START PROVIDED DATA

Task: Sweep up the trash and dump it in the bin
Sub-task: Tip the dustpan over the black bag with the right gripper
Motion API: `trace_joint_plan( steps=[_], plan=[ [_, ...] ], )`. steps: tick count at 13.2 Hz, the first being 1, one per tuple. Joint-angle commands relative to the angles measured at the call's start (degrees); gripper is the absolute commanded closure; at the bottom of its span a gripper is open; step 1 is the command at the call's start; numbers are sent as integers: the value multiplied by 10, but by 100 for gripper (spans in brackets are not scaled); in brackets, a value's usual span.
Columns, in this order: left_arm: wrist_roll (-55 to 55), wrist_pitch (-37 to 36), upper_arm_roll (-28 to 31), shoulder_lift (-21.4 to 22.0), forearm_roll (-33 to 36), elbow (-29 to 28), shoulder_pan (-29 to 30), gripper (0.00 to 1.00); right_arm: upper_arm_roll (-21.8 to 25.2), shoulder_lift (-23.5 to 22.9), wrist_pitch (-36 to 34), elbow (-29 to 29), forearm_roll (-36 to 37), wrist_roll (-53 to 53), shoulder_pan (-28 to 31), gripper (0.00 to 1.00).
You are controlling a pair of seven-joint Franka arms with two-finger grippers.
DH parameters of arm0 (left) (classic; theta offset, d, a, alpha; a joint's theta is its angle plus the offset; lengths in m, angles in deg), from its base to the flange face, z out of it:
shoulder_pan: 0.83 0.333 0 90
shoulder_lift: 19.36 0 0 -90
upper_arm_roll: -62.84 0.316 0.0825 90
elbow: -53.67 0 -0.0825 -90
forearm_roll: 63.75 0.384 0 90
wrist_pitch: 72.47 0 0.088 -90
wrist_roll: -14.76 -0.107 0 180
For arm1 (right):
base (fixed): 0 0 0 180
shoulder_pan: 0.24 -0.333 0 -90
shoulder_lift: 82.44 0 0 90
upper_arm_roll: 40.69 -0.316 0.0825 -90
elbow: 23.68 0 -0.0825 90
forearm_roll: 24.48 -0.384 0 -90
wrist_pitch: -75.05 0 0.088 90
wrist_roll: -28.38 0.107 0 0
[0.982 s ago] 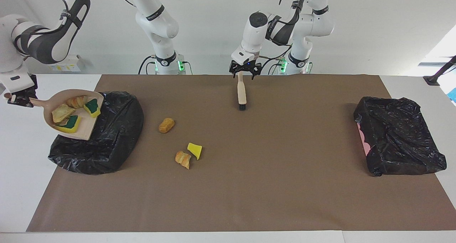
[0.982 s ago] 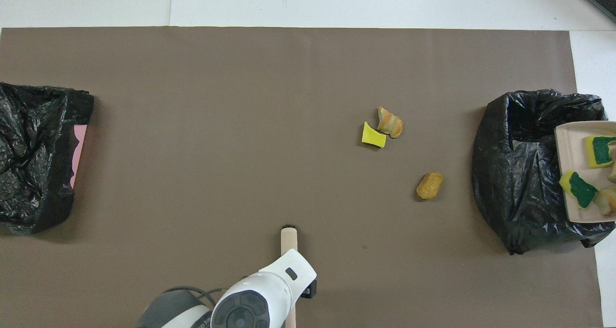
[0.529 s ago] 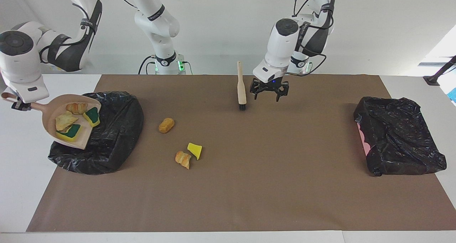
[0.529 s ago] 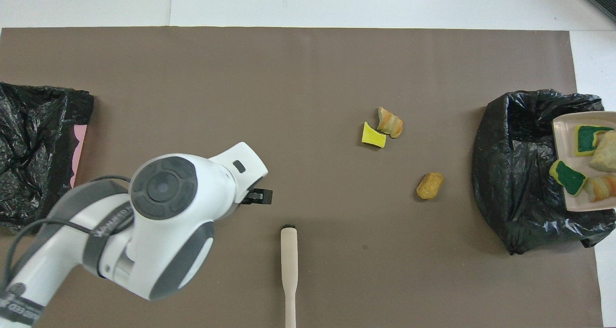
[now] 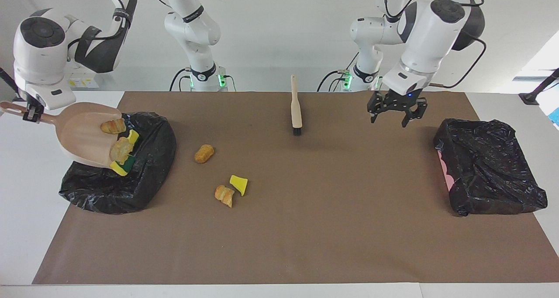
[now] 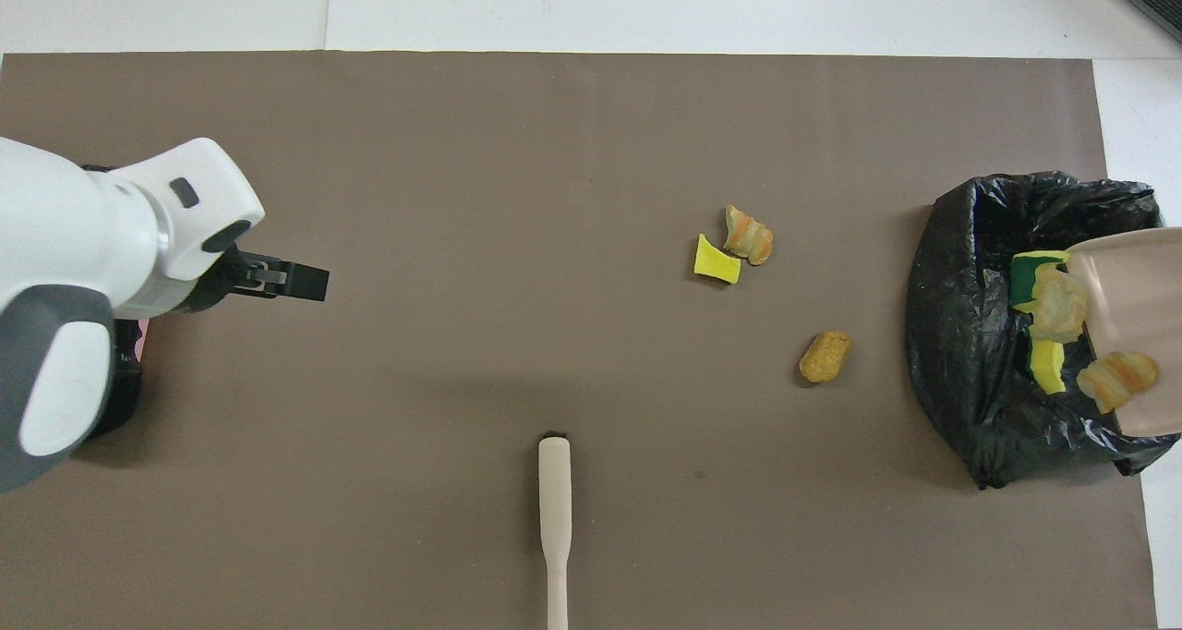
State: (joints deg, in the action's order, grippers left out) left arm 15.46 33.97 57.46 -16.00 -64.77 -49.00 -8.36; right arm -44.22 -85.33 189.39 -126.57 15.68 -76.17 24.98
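Facing view: the right gripper (image 5: 30,112), fingers pinching the handle of a beige dustpan (image 5: 83,134), holds the pan tipped mouth-down over the black-lined bin (image 5: 118,188) at the right arm's end of the table (image 5: 26,228). Four scraps (image 5: 120,147), bread-like pieces and green-and-yellow sponge bits, crowd the pan's lower lip at the bin's opening; the drop lies straight down from the lip. Three scraps rest on the brown mat beside the bin: a golden-brown nugget (image 5: 204,153), a striped bread piece (image 5: 224,195) and a yellow sponge wedge (image 5: 239,184) touching it. The left gripper (image 5: 396,113), fingers spread and empty, hangs over the mat near a second black-bagged bin (image 5: 489,171). A wooden brush (image 5: 296,108) lies with its long axis running toward and away from the robots, handle toward them, between the arms.

Overhead view: the dustpan (image 6: 1140,321) enters at the frame's edge, its scraps (image 6: 1053,321) over the bin's (image 6: 970,334) dark mouth. The nugget (image 6: 825,356) lies nearest the bin. The brush (image 6: 555,510) looks nearer the left gripper (image 6: 305,281) than the right.
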Motion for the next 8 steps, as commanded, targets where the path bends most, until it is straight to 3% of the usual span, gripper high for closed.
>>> trace_joint_plan(
  steps=[1, 3, 8],
  plan=[
    [-39, -61, 23, -5, 17, 79, 2, 0, -1, 16, 30, -15, 16, -34, 34, 100],
    [-86, -127, 34, -11, 18, 136, 4, 0, -4, 26, 19, -14, 14, -29, 27, 100],
    [-99, -187, 41, -13, 16, 183, 20, 0, -7, 34, -4, -1, -27, -10, -23, 100]
  ],
)
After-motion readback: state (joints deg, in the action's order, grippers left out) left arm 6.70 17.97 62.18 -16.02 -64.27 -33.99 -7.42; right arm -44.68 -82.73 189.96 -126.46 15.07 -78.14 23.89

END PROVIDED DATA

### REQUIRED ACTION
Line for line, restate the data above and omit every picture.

### SOLUTION TO THIS PROBLEM
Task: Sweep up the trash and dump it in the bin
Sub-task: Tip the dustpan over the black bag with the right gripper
Motion API: `trace_joint_plan( steps=[_], plan=[ [_, ...] ], )`. steps: tick count at 13.2 Hz, the first being 1, one per tuple. Joint-angle commands relative to the angles measured at the call's start (degrees); gripper is the absolute commanded closure; at the bottom of its span a gripper is open; step 1 is the command at the call's start; numbers are sent as integers: the value multiplied by 10, but by 100 for gripper (spans in brackets are not scaled); in brackets, a value's usual span.
Columns, in this order: left_arm: wrist_roll (-55 to 55), wrist_pitch (-37 to 36), upper_arm_roll (-28 to 31), shoulder_lift (-21.4 to 22.0), forearm_roll (-33 to 36), elbow (-29 to 28), shoulder_pan (-29 to 30), gripper (0.00 to 1.00); right_arm: upper_arm_roll (-21.8 to 25.2), shoulder_lift (-23.5 to 22.9), wrist_pitch (-36 to 34), elbow (-29 to 29), forearm_roll (-36 to 37), wrist_roll (-53 to 53), shoulder_pan (-28 to 31), gripper (0.00 to 1.00).
You are controlling a pair of seven-joint Franka arms with two-finger grippers.
DH parameters of arm0 (left) (classic; theta offset, d, a, alpha; a joint's theta is its angle plus the offset; lengths in m, angles in deg), from its base to the flange face, z out of it:
shoulder_pan: 0.83 0.333 0 90
shoulder_lift: 19.36 0 0 -90
upper_arm_roll: -62.84 0.316 0.0825 90
elbow: -53.67 0 -0.0825 -90
forearm_roll: 63.75 0.384 0 90
wrist_pitch: 72.47 0 0.088 -90
wrist_roll: -14.76 -0.107 0 180
For arm1 (right):
base (fixed): 0 0 0 180
shoulder_pan: 0.24 -0.333 0 -90
shoulder_lift: 82.44 0 0 90
upper_arm_roll: 40.69 -0.316 0.0825 -90
elbow: 23.68 0 -0.0825 90
forearm_roll: 24.48 -0.384 0 -90
wrist_pitch: -75.05 0 0.088 90
wrist_roll: -28.38 0.107 0 0
[0.982 s ago] 
[0.982 s ago] 
[0.529 s ago] 
[0.529 s ago] 
[now] 
[now] 
State: (joints deg, in the action's order, grippers left out) left arm 15.46 33.97 57.46 -16.00 -64.77 -49.00 -8.36; right arm -44.22 -85.33 189.39 -126.57 15.68 -76.17 24.98
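Facing view: the right gripper (image 5: 30,112), fingers pinching the handle of a beige dustpan (image 5: 83,134), holds the pan tipped mouth-down over the black-lined bin (image 5: 118,188) at the right arm's end of the table (image 5: 26,228). Four scraps (image 5: 120,147), bread-like pieces and green-and-yellow sponge bits, crowd the pan's lower lip at the bin's opening; the drop lies straight down from the lip. Three scraps rest on the brown mat beside the bin: a golden-brown nugget (image 5: 204,153), a striped bread piece (image 5: 224,195) and a yellow sponge wedge (image 5: 239,184) touching it. The left gripper (image 5: 396,113), fingers spread and empty, hangs over the mat near a second black-bagged bin (image 5: 489,171). A wooden brush (image 5: 296,108) lies with its long axis running toward and away from the robots, handle toward them, between the arms.

Overhead view: the dustpan (image 6: 1140,321) enters at the frame's edge, its scraps (image 6: 1053,321) over the bin's (image 6: 970,334) dark mouth. The nugget (image 6: 825,356) lies nearest the bin. The brush (image 6: 555,510) looks nearer the left gripper (image 6: 305,281) than the right.
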Motion for the next 8 steps, as commanded, targets where the path bends most, until it is straight to 3% of the usual span, gripper high for closed.
>>> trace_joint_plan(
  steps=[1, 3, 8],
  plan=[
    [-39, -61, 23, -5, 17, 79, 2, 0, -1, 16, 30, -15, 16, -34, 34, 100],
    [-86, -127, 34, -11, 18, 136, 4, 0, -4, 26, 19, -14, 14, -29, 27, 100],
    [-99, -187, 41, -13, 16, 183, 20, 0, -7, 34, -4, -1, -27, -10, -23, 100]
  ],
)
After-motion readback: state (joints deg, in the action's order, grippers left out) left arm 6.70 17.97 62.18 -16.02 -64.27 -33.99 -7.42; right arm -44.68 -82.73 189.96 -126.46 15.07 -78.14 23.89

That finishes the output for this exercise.